Margo alumbraba el pasillo, tratando de imitar los movimientos fortuitos de alguien que intenta orientarse. La luz recorría las paredes y el suelo, iluminaba las vitrinas. La joven respiraba de forma entrecortada, y su corazón martilleaba.

—¡Socorro! —vociferaba de vez en cuando—. ¡Nos hemos perdido!

Detectó una ronquera sobrenatural en su voz.

No se oía nada al otro lado de la esquina. La bestia estaba alerta.

—¿Hola? —llamó con un gran esfuerzo de voluntad—. ¿Hay alguien ahí?

La voz resonó y murió en el pasillo. Escudriñó la oscuridad para captar el menor movimiento.

Una forma oscura comenzó a definirse en la distancia, tan lejos que la linterna apenas la iluminaba. El movimiento cesó. Daba la impresión de que la silueta tenía la cabeza erguida. Percibieron un extraño sonido líquido.

—Aún no —susurró Pendergast.

La cosa se acercó más al recodo. Su resuello sonó con mayor claridad, y de inmediato el hedor invadió el corredor.

La bestia avanzó otro paso.

—Aún no —repitió el agente.

La mano de García temblaba con tal violencia que a duras penas consiguió oprimir el botón de transmisión.

—¡Coffey! —murmuró—. ¡Coffey, por el amor de Dios! ¿Me recibe?

—Aquí el agente Slade, del puesto de mando avanzado. ¿Quién habla, por favor?

—Aquí mando de seguridad —balbuceó García—. ¿Dónde está Coffey? ¿Dónde está Coffey?

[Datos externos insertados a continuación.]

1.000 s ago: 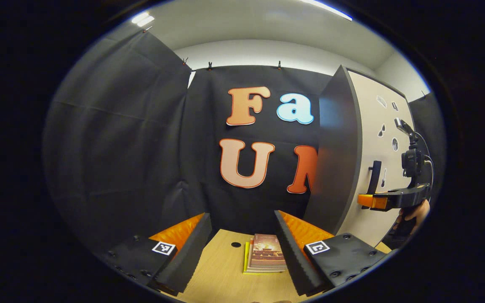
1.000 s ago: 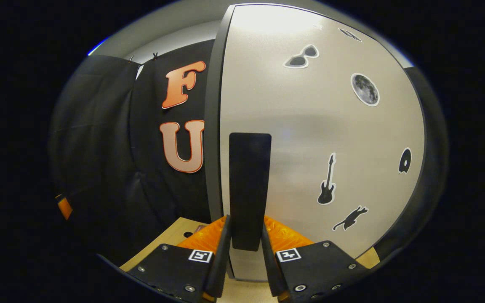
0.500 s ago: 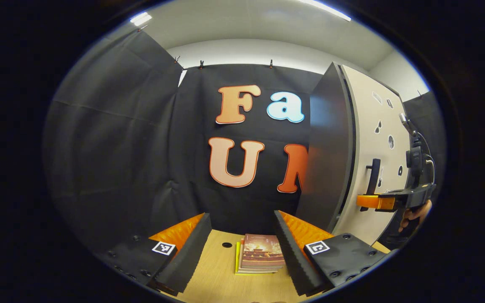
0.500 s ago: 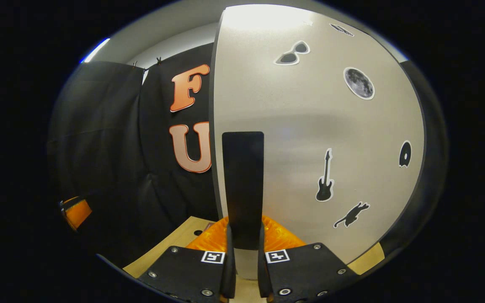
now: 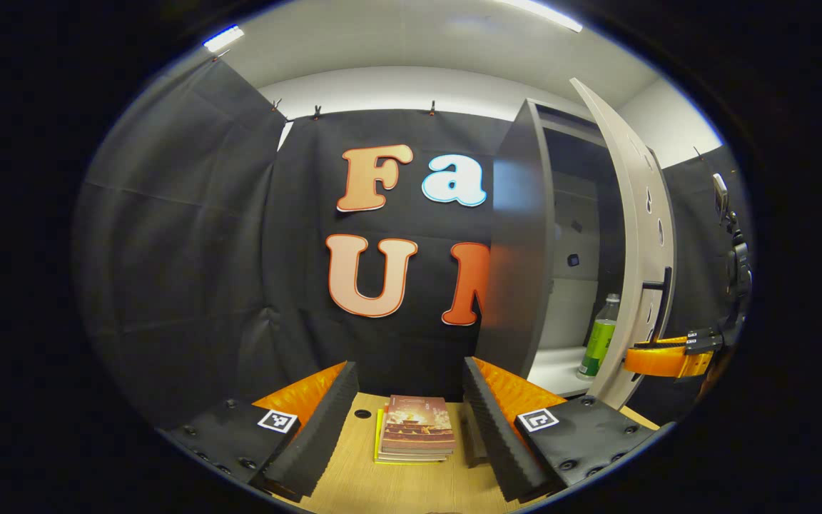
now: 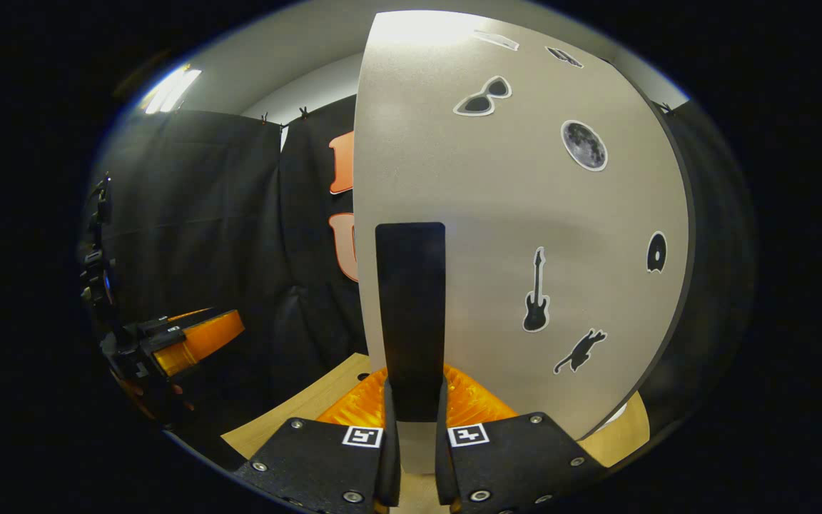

—El agente especial Coffey se encuentra indispuesto. En este momento, yo dirijo la operación, hasta la llegada del director regional. ¿Cuál es su situación?

—¿Cuál es nuestra situación? —García lanzó una carcajada entrecortada—. Nuestra situación es… bien jodida. Está en la puerta, a punto de entrar. Le suplico que envíe un equipo de rescate.

—¡Hostia! —masculló Slade—. ¿Por qué no me informaron? —García oyó voces apagadas—. ¿Tiene un arma, García?

—¿De qué me sirve el fusil? —susurró, reprimiendo el llanto—. Tienen que traer un jodido bazuka. Ayúdennos, por favor.

—García, estamos intentando poner un poco de orden. Aquí reina el caos. Resistan un momento. Ese animal no puede atravesar la puerta del mando de seguridad, ¿verdad? Será de metal, supongo.

—¡Es de madera, Slade! ¡Una jodida puerta de madera! —masculló García mientras las lágrimas rodaban por sus mejillas.

—¿De madera? ¿Qué clase de lugar es éste? Escuche, García; aunque enviáramos a alguien, tardarían veinte minutos en llegar.

—Por favor…

—Tendrán que arreglárselas como puedan. No sé a qué se enfrenta. García, pero serénese. Acudiremos lo antes posible. Mantenga la calma y apunte…

Desesperado, García se dejó caer al suelo, y su dedo resbaló del botón. No había esperanza; todos eran hombres muertos.